▶ _Assigned task_
Below is a block of data; give all of it again word for word.

Information shown Start Marker

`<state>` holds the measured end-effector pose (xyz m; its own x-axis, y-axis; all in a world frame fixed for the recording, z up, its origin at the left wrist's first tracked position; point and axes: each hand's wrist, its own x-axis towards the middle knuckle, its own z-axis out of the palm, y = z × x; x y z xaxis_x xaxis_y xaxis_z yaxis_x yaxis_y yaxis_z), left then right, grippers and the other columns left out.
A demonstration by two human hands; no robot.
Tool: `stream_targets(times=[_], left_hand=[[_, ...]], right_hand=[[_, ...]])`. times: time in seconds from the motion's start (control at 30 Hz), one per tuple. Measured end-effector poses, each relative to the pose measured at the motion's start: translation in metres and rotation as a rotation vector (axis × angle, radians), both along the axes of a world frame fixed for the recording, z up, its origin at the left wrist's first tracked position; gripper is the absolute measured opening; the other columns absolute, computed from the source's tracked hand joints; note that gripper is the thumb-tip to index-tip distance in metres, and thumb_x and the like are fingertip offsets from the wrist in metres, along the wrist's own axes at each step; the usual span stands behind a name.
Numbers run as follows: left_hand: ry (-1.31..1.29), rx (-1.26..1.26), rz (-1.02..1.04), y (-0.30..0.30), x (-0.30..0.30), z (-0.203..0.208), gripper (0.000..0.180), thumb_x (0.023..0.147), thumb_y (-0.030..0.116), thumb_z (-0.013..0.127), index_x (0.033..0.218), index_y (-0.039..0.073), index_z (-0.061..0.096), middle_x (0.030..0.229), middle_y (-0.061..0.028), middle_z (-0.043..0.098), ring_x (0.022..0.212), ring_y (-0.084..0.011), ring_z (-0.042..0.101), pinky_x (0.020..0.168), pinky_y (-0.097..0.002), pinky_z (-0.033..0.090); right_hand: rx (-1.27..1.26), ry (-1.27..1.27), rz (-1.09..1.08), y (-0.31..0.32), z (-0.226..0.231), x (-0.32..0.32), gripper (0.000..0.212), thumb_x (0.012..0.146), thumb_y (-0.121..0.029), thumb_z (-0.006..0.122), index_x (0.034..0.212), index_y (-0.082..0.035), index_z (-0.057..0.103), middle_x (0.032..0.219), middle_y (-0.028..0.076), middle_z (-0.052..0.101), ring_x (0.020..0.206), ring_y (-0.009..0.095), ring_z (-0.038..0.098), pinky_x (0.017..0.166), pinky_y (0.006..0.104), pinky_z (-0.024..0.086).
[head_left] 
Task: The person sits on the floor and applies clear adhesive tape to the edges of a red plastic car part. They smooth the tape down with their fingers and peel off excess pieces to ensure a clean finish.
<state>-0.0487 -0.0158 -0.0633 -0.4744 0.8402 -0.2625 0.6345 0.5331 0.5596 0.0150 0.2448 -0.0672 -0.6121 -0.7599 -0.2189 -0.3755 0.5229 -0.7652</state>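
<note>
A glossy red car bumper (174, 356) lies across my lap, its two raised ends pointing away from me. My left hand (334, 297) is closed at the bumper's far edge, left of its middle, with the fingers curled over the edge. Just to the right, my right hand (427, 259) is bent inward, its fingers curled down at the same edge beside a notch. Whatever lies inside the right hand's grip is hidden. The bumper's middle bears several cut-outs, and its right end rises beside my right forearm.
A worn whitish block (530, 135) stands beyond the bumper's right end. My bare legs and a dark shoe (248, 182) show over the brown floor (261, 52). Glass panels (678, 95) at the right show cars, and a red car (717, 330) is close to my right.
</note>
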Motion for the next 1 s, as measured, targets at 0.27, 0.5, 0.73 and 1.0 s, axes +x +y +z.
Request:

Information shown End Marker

▶ _Result of the exercise_
`<state>` holds the measured end-effector pose (xyz m; its own x-axis, y-axis; all in a world frame fixed for the recording, z up, its origin at the left wrist's first tracked position; point and axes: each hand's wrist, its own x-axis towards the middle knuckle, its own z-axis out of the palm, y = z × x; x y z xaxis_x xaxis_y xaxis_z yaxis_x yaxis_y yaxis_z), left then right, grippers and the other columns left out.
A demonstration by two human hands; no robot.
Tool: `stream_targets(times=[_], left_hand=[[_, ...]], right_hand=[[_, ...]])`. times: time in seconds from the motion's start (control at 30 Hz), one per tuple. Measured end-effector poses, each relative to the pose measured at the motion's start: translation in metres and rotation as a rotation vector (axis × angle, radians), both along the axes of a world frame fixed for the recording, z up, its origin at the left wrist's first tracked position; gripper is the absolute measured opening; the other columns absolute, computed from the source's tracked hand joints; note that gripper is the thumb-tip to index-tip distance in metres, and thumb_x and the like are fingertip offsets from the wrist in metres, along the wrist's own axes at each step; the usual span stands behind a name.
Numbers run as follows: left_hand: ry (-1.31..1.29), rx (-1.26..1.26), rz (-1.02..1.04), y (-0.30..0.30), x (-0.30..0.30), z (-0.203..0.208), gripper (0.000..0.180), thumb_x (0.023..0.147), thumb_y (-0.030..0.116), thumb_z (-0.013..0.127), index_x (0.033..0.218), index_y (-0.039..0.073), index_z (-0.061..0.096), middle_x (0.030..0.229), middle_y (-0.061..0.028), middle_z (-0.043..0.098), ring_x (0.022..0.212), ring_y (-0.084..0.011), ring_z (-0.042..0.101), pinky_x (0.020..0.168), pinky_y (-0.097..0.002), pinky_z (-0.033..0.090); right_hand: rx (-1.27..1.26), ry (-1.27..1.27), rz (-1.09..1.08), y (-0.31..0.32), z (-0.226..0.231), x (-0.32..0.32), gripper (0.000..0.212), thumb_x (0.012..0.146), thumb_y (-0.121..0.029), thumb_z (-0.006..0.122), index_x (0.034..0.212), index_y (-0.082..0.035), index_z (-0.057..0.103), middle_x (0.032..0.219), middle_y (-0.028..0.076), middle_z (-0.052..0.101), ring_x (0.020..0.206), ring_y (-0.009..0.095), ring_z (-0.038..0.098), pinky_x (0.017..0.166), pinky_y (0.006..0.104), pinky_z (-0.024..0.086).
[head_left] 
Task: The person sits on the floor and applies clear adhesive tape to the edges of a red plastic car part. They smooth the tape down with their fingers and peel off excess pieces to ensure a clean finish.
<state>-0.0487 -0.0158 -0.0633 -0.4744 0.8402 -0.2625 0.6345 0.5331 0.5596 0.0150 0.2448 -0.0672 -0.6121 -0.7599 -0.2189 -0.3755 0.5229 -0.7652</state>
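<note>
A glossy red car bumper (174, 356) lies across my lap, its two raised ends pointing away from me. My left hand (334, 297) is closed at the bumper's far edge, left of its middle, with the fingers curled over the edge. Just to the right, my right hand (427, 259) is bent inward, its fingers curled down at the same edge beside a notch. Whatever lies inside the right hand's grip is hidden. The bumper's middle bears several cut-outs, and its right end rises beside my right forearm.
A worn whitish block (530, 135) stands beyond the bumper's right end. My bare legs and a dark shoe (248, 182) show over the brown floor (261, 52). Glass panels (678, 95) at the right show cars, and a red car (717, 330) is close to my right.
</note>
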Motion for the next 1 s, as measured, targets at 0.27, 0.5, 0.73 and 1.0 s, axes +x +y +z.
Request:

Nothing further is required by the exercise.